Friday, June 19, 2009

Taking Input From Depositors

A long time ago, I had the idea that a new form should be added to the income tax return. Rather than being a burden on the individual, it would be an opportunity to provide input on how they wanted their money spent.

It would basically expose the top categories of the federal budget and allow the taxpayer to allocate, by percent, how they want their money spent. At least in the beginning, it might be non-binding, just an informational tool. It would help our government know what we the people really wanted our money spent on.

Even if some people put down 100% of their taxes to spent towards the Defense Department, you'd have another person who might allocate 100% for HHS, or for paying down the national debt. Other people might be more nuanced and thoughtful in their choices.

The IRS obviously has the technology to handle this sort of thing. It is just a question of the government actually wanting detailed feedback directly from the public.

If it looked like it was working (not leading to huge skews in the budget from year to year, or only making up a fraction of the overall budget in size) then it actually could be made binding.

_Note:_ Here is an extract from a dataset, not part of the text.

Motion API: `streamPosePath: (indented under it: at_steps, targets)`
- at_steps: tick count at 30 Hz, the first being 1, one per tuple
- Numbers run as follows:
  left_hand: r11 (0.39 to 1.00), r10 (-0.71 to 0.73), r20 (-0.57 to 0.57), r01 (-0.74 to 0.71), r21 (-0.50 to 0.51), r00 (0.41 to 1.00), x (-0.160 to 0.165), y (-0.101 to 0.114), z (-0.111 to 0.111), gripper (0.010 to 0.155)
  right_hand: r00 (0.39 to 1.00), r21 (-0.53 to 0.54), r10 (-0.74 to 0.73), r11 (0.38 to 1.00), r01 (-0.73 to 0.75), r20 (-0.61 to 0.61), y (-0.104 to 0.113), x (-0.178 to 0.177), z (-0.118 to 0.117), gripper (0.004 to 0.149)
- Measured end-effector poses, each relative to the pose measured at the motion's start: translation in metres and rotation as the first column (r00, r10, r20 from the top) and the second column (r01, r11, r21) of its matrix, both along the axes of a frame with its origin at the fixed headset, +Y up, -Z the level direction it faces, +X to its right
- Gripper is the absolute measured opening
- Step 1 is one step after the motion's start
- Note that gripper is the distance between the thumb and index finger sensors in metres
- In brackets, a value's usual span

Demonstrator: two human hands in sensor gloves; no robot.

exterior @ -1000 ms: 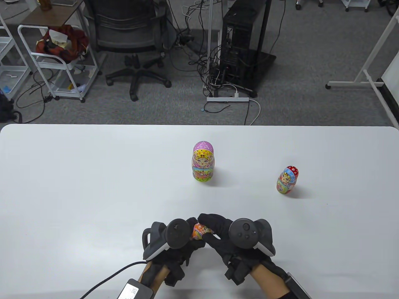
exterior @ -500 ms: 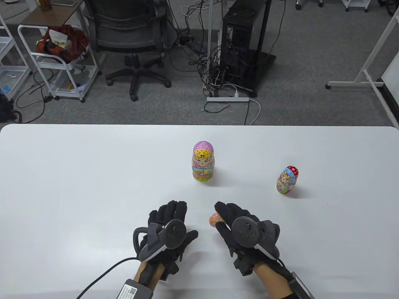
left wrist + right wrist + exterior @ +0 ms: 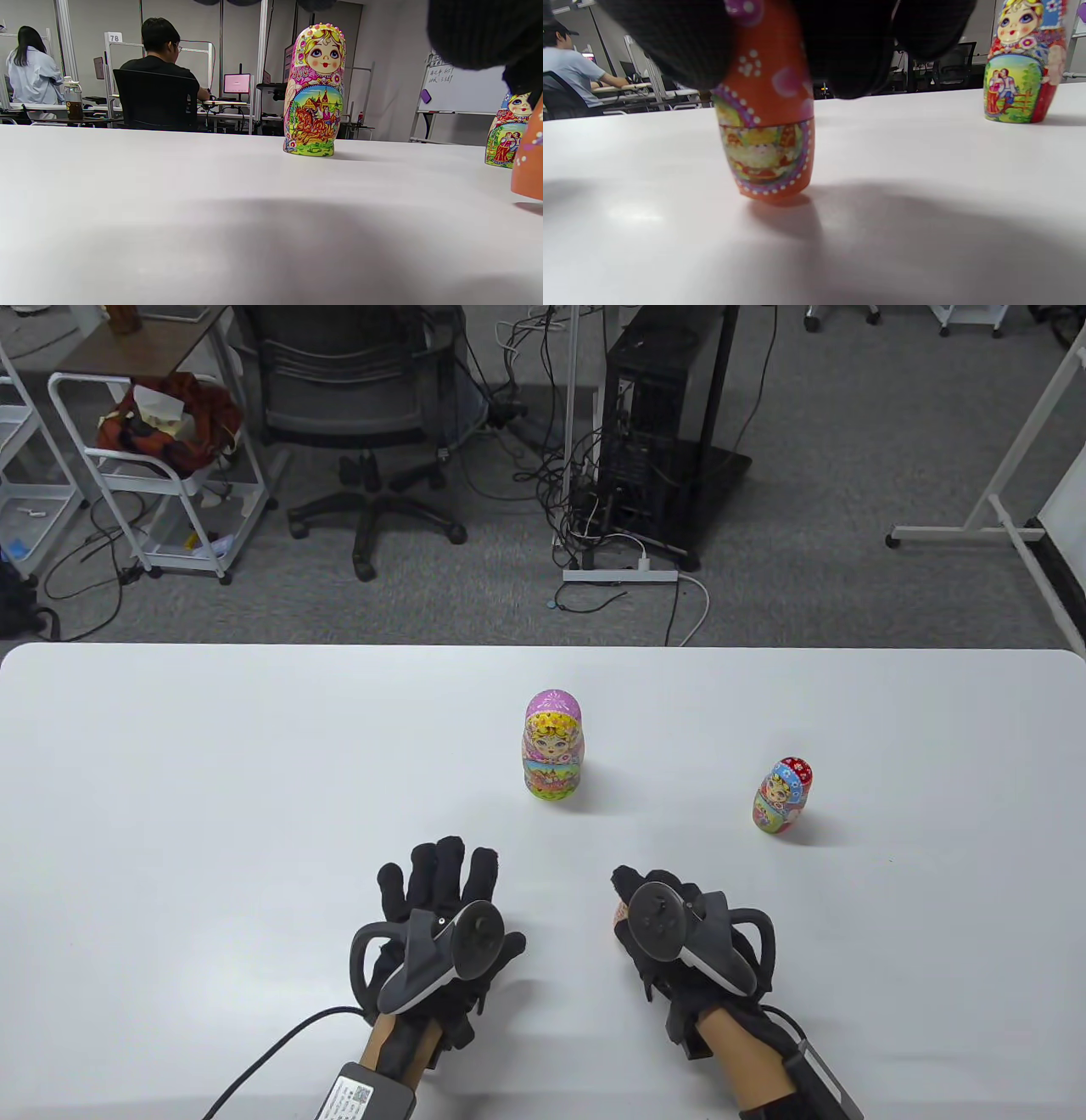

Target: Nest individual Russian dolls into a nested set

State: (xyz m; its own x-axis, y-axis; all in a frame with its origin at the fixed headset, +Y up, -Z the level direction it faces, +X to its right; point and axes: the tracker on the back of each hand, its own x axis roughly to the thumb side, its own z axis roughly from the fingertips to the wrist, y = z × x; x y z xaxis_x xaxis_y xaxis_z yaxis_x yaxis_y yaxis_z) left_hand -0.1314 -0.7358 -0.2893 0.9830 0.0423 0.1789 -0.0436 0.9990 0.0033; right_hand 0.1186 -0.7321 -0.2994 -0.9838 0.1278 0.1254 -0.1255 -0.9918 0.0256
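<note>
A pink doll (image 3: 552, 745) stands upright at the table's middle; it also shows in the left wrist view (image 3: 315, 91). A smaller red and blue doll (image 3: 781, 795) stands to its right, also in the right wrist view (image 3: 1023, 63). My right hand (image 3: 649, 912) grips a small orange doll (image 3: 618, 913) from above; in the right wrist view this doll (image 3: 765, 144) is upright, its base at or just above the table. My left hand (image 3: 441, 891) is open and empty, fingers spread over the table.
The white table (image 3: 212, 780) runs wide to the left and right of the dolls. Beyond its far edge are an office chair (image 3: 356, 398), a computer tower (image 3: 662, 415) and cables on the floor.
The hands have come apart. My left hand let go of the orange doll and spread open to the left. My right hand carried the doll right and turned over it, lowering it to the table.
</note>
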Motion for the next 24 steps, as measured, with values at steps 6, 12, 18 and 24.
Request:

Then people who made allocations would actually feel much happier about their tax payments.

I recently had an update of this idea while driving to work. Something similar could be done by banks for depositors. Listen to depositors about how they want their money put to use. Do they want it left in the vault? Do they want it lent to persons or businesses, locally or globally? Do they it used to buy or create derivative instruments?

Just listen, for a start. Any bank could do this without a regulator forcing them. It would make that bank seem to be a much more responsive and concerned institution.

2 comments:

Rich Hughes said...

Hola DvK, after you slighting my intellect I thought I'd drop by and get me some learnin'.

Unknown said...

Rich, that was not a slighting! Just didn't expect to see it displayed in teh BW thread. Mea culpa, and all that jazz!